• _Task statement_
What you return must be the data below, word for word, without any images.

• _Data segment_
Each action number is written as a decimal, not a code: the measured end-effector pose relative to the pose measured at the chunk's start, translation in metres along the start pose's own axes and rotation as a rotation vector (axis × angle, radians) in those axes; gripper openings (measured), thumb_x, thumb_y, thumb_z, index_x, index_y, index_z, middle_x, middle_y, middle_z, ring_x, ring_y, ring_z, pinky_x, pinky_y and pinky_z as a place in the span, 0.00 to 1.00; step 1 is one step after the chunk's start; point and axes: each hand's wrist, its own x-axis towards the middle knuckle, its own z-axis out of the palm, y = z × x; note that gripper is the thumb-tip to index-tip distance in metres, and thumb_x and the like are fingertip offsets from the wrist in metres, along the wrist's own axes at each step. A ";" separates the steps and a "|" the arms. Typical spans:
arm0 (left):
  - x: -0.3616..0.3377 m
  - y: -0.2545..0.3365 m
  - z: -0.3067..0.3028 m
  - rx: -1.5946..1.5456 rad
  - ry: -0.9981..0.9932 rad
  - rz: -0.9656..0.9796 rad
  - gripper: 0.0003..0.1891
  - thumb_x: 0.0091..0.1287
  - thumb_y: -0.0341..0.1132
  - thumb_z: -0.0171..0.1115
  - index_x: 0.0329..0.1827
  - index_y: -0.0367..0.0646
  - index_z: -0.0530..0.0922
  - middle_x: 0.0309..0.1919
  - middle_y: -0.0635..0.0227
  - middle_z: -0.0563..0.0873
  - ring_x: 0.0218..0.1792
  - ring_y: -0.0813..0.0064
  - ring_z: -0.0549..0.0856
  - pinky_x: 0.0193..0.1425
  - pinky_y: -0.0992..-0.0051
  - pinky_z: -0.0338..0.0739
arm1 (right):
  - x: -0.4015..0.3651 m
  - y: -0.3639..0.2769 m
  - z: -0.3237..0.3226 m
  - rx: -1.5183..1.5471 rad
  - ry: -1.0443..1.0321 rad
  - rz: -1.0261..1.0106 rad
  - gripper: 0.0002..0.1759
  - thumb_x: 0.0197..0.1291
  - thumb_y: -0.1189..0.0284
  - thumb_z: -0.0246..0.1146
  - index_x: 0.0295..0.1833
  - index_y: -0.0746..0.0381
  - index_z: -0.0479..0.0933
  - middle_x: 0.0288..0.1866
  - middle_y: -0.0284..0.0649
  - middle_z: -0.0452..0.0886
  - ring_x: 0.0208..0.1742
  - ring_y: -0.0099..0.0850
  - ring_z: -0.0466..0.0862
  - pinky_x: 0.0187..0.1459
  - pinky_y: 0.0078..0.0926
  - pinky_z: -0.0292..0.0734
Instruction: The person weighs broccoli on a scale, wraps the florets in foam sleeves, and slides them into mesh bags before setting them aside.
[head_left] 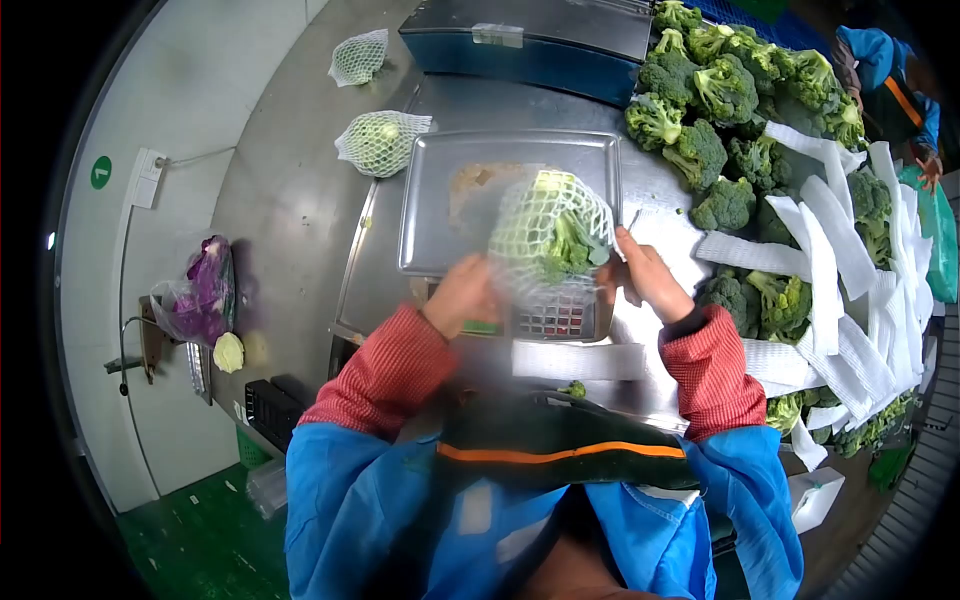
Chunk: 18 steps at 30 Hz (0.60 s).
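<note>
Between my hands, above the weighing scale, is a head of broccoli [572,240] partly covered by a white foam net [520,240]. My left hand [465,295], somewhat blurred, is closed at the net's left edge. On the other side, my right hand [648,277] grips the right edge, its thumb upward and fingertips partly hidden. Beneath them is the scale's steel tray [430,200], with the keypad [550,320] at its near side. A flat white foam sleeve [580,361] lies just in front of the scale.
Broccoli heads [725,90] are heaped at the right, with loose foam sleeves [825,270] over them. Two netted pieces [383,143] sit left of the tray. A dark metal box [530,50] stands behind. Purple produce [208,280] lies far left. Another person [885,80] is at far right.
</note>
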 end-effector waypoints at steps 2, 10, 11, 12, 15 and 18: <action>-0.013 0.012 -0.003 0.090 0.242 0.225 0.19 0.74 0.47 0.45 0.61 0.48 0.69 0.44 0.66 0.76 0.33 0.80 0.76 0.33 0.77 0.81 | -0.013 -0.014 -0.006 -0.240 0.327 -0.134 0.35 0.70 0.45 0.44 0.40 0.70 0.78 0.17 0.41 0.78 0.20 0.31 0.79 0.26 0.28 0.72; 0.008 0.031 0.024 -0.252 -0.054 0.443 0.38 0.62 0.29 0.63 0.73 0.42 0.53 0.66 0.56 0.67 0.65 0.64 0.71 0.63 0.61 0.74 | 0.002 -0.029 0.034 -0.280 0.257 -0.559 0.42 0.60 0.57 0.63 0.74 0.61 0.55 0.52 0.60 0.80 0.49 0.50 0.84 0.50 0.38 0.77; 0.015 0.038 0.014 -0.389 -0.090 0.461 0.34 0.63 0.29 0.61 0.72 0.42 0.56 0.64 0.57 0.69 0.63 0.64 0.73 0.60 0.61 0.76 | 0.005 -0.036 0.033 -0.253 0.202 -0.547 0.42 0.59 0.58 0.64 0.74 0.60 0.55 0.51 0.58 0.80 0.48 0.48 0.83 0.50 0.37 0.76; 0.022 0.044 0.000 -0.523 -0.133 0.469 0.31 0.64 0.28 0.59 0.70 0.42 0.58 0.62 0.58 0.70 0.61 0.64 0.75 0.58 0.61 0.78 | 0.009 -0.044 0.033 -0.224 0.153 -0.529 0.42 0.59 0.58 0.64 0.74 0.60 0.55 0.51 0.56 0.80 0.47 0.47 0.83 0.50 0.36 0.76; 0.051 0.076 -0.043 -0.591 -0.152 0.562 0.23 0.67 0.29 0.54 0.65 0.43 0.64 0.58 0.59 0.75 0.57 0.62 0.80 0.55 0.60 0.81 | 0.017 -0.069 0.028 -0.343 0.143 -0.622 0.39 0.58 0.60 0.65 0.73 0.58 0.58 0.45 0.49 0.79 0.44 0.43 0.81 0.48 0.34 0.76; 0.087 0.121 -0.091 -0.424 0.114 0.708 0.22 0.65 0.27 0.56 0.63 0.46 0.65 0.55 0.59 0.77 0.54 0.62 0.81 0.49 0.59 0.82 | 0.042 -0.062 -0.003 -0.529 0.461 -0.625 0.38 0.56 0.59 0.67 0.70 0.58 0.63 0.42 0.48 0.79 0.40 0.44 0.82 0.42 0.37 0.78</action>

• _Solution for this problem_
Each action number is written as a decimal, not a code: the measured end-effector pose relative to the pose measured at the chunk's start, translation in metres along the start pose's own axes and rotation as a rotation vector (axis × angle, radians) in those axes; gripper openings (measured), thumb_x, thumb_y, thumb_z, index_x, index_y, index_z, middle_x, middle_y, middle_z, ring_x, ring_y, ring_z, pinky_x, pinky_y and pinky_z as a place in the span, 0.00 to 1.00; step 1 is one step after the chunk's start; point and axes: each hand's wrist, its own x-axis towards the middle knuckle, its own z-axis out of the palm, y = z × x; note that gripper is the thumb-tip to index-tip distance in metres, and thumb_x and the like are fingertip offsets from the wrist in metres, along the wrist's own axes at each step. A ";" separates the steps and a "|" the arms. Typical spans:
arm0 (left):
  - x: -0.3616..0.3377 m
  - y: -0.2545..0.3365 m
  - z: -0.3067..0.3028 m
  - rx: -1.5946..1.5456 rad
  - ry: -0.9981..0.9932 rad
  - rz: -0.9656..0.9796 rad
  - gripper: 0.0003..0.1891
  - thumb_x: 0.0091..0.1287
  - thumb_y: -0.0341..0.1132
  - thumb_z: -0.0171..0.1115
  - index_x: 0.0329..0.1827
  - index_y: -0.0367..0.0646
  - index_z: -0.0530..0.0922
  - middle_x: 0.0309..0.1919
  - middle_y: -0.0635..0.0227
  - middle_z: -0.0563..0.0873
  - ring_x: 0.0218..0.1792
  - ring_y: -0.0813..0.0064
  - ring_z: -0.0549..0.0856
  - pinky_x: 0.0193..0.1425
  - pinky_y: -0.0992..-0.0051
  - pinky_z: -0.0338..0.0739
arm1 (right):
  - x: -0.4015..0.3651 m
  - y: -0.3639..0.2769 m
  - z: -0.3237..0.3226 m
  - rx: -1.5183..1.5471 rad
  - ry: -1.0443..1.0321 rad
  - rz: -1.0261..1.0106 rad
  - gripper: 0.0002..0.1759
  - thumb_x: 0.0197..0.1291
  - thumb_y: -0.1189..0.0284
  - thumb_z: -0.0246..0.1146
  - index_x: 0.0295..0.1833
  - index_y: -0.0746..0.0381
  - index_z: -0.0479..0.0933
  - middle_x: 0.0288..0.1866
  - middle_y: -0.0284..0.0649
  - middle_z: -0.0452..0.0886
  - ring_x: 0.0208..0.1742
  - ring_y: -0.0099..0.0850
  - ring_z: -0.0466..0.0862
  - pinky_x: 0.0187..0.1459
  - pinky_y: 0.0078..0.0926
  - pinky_z: -0.0292..0.0734
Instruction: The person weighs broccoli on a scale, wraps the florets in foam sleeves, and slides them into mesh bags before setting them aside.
[head_left] 
Chunk: 18 steps at 30 Hz (0.60 s).
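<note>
Between my hands, above the weighing scale, is a head of broccoli [572,240] partly covered by a white foam net [520,240]. My left hand [465,295], somewhat blurred, is closed at the net's left edge. On the other side, my right hand [648,277] grips the right edge, its thumb upward and fingertips partly hidden. Beneath them is the scale's steel tray [430,200], with the keypad [550,320] at its near side. A flat white foam sleeve [580,361] lies just in front of the scale.
Broccoli heads [725,90] are heaped at the right, with loose foam sleeves [825,270] over them. Two netted pieces [383,143] sit left of the tray. A dark metal box [530,50] stands behind. Purple produce [208,280] lies far left. Another person [885,80] is at far right.
</note>
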 end-effector waypoints at steps 2, 10, 11, 12, 15 and 18: <action>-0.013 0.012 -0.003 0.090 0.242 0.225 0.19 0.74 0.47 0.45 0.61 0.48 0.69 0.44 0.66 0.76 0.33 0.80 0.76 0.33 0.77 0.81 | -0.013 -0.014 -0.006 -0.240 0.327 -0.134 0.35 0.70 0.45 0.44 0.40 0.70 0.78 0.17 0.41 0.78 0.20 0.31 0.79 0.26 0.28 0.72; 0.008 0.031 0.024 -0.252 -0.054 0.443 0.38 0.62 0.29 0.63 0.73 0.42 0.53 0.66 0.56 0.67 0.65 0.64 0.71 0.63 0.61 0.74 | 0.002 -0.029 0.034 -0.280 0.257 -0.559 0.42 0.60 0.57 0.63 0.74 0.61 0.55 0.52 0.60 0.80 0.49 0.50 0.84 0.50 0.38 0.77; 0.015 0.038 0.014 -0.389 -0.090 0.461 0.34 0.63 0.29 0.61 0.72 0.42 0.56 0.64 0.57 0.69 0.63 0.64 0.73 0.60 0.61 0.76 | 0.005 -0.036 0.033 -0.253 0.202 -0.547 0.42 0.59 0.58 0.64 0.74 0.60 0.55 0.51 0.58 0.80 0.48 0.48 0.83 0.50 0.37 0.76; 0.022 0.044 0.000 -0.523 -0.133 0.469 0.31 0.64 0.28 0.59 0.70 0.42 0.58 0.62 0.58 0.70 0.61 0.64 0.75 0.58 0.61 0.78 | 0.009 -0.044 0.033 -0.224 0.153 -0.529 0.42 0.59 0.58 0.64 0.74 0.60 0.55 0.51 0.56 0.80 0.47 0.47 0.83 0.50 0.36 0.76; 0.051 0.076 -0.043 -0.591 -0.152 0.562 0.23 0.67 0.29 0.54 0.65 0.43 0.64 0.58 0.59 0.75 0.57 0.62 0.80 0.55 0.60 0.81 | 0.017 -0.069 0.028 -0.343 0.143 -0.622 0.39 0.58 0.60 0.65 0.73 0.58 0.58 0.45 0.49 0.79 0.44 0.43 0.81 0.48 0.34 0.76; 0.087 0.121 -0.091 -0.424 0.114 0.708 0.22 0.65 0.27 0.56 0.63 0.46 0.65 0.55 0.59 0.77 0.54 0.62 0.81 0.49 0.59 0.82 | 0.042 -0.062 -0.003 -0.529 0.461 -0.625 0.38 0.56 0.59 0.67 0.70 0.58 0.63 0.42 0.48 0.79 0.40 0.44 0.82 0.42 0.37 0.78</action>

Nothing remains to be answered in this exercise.